* Brief:
In the data below, which lines hold "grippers"? Copy every one.

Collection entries
▼▼▼

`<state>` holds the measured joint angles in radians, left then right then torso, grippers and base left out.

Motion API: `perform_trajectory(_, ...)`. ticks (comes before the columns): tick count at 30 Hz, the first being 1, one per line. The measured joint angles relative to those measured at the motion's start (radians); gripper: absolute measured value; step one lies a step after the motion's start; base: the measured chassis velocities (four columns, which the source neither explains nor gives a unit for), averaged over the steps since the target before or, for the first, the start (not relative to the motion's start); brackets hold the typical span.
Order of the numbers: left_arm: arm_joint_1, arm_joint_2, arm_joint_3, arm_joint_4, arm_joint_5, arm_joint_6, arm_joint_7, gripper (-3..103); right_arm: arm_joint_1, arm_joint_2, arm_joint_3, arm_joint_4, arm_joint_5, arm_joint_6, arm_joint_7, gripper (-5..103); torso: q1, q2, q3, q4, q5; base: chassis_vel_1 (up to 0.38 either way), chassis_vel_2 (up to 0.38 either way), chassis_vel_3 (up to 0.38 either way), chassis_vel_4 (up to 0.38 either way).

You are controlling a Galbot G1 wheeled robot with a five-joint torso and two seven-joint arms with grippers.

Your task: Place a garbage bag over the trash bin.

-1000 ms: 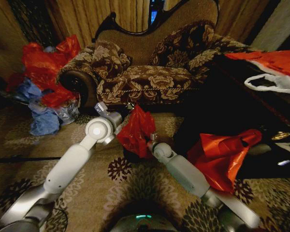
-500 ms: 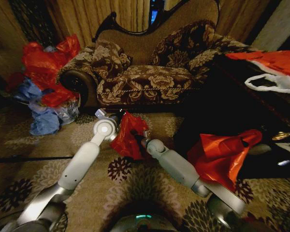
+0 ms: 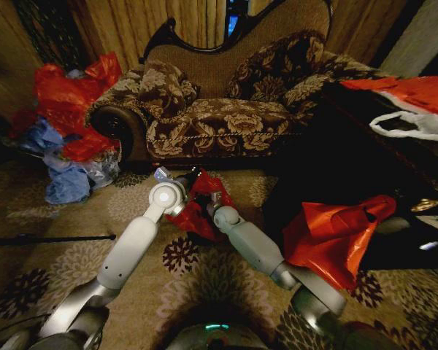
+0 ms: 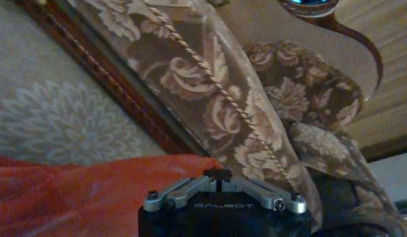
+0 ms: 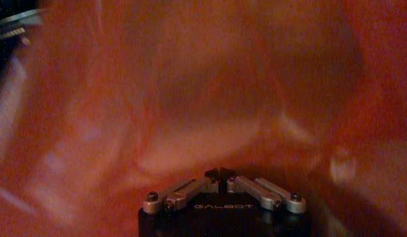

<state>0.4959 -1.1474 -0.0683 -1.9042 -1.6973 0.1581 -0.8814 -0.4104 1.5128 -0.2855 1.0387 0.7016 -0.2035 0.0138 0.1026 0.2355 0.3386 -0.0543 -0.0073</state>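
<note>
The red crinkly garbage bag (image 3: 201, 205) hangs low over the carpet just in front of the sofa, held between my two arms. My left gripper (image 3: 191, 175) sits at the bag's far upper edge, and in the left wrist view this gripper (image 4: 218, 174) is shut with red plastic (image 4: 91, 192) beside it. At the bag's right side is my right gripper (image 3: 210, 197). In the right wrist view that gripper (image 5: 220, 173) is shut and the bag (image 5: 203, 89) spreads right in front of it. The trash bin is hidden behind the bag and arms.
A floral sofa (image 3: 226, 117) stands right behind the bag. To the left lies a heap of red and blue bags (image 3: 66, 131). A larger red-orange bag (image 3: 328, 226) leans on a dark table (image 3: 350, 153) at the right, and a white bag (image 3: 412, 125) lies on that table.
Both arms have stretched forward and down. The garbage bag has moved away from me and lower, toward the floor by the sofa's front.
</note>
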Motion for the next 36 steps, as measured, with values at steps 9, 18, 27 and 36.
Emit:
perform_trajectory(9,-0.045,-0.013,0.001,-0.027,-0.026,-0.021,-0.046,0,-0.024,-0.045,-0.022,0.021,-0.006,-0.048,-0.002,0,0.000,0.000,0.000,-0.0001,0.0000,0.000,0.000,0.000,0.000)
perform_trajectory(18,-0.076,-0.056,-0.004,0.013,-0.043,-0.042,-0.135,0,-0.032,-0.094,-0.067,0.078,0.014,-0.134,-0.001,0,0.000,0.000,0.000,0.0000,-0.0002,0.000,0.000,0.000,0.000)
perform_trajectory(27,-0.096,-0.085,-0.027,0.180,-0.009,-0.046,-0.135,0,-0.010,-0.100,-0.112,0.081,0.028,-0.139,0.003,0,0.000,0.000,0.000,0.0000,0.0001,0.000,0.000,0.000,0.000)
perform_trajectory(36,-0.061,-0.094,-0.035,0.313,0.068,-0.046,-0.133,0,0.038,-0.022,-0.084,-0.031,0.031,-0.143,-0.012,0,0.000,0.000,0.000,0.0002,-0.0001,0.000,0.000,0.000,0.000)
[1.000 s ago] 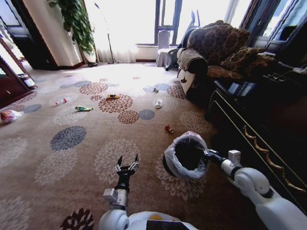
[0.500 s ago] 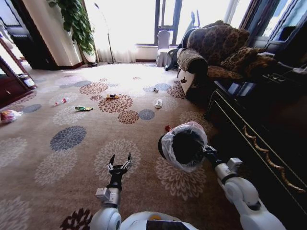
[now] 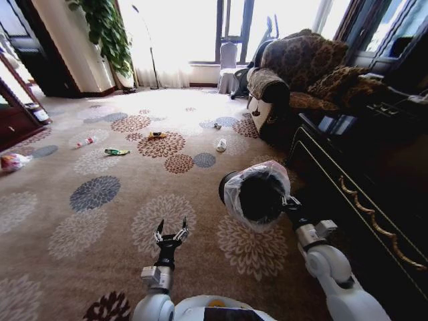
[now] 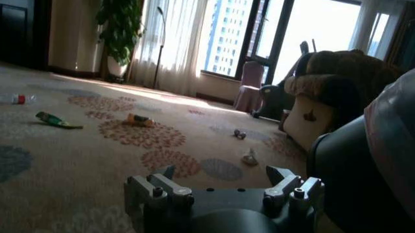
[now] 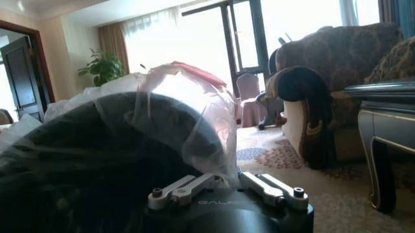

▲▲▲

* Result for this task:
`<state>` holds the measured joint angles in radians, left then right then torso, grippers and base left out.
You are controlling a Galbot G1 wheeled robot with a five-joint torso and two seven-joint arms with grippers.

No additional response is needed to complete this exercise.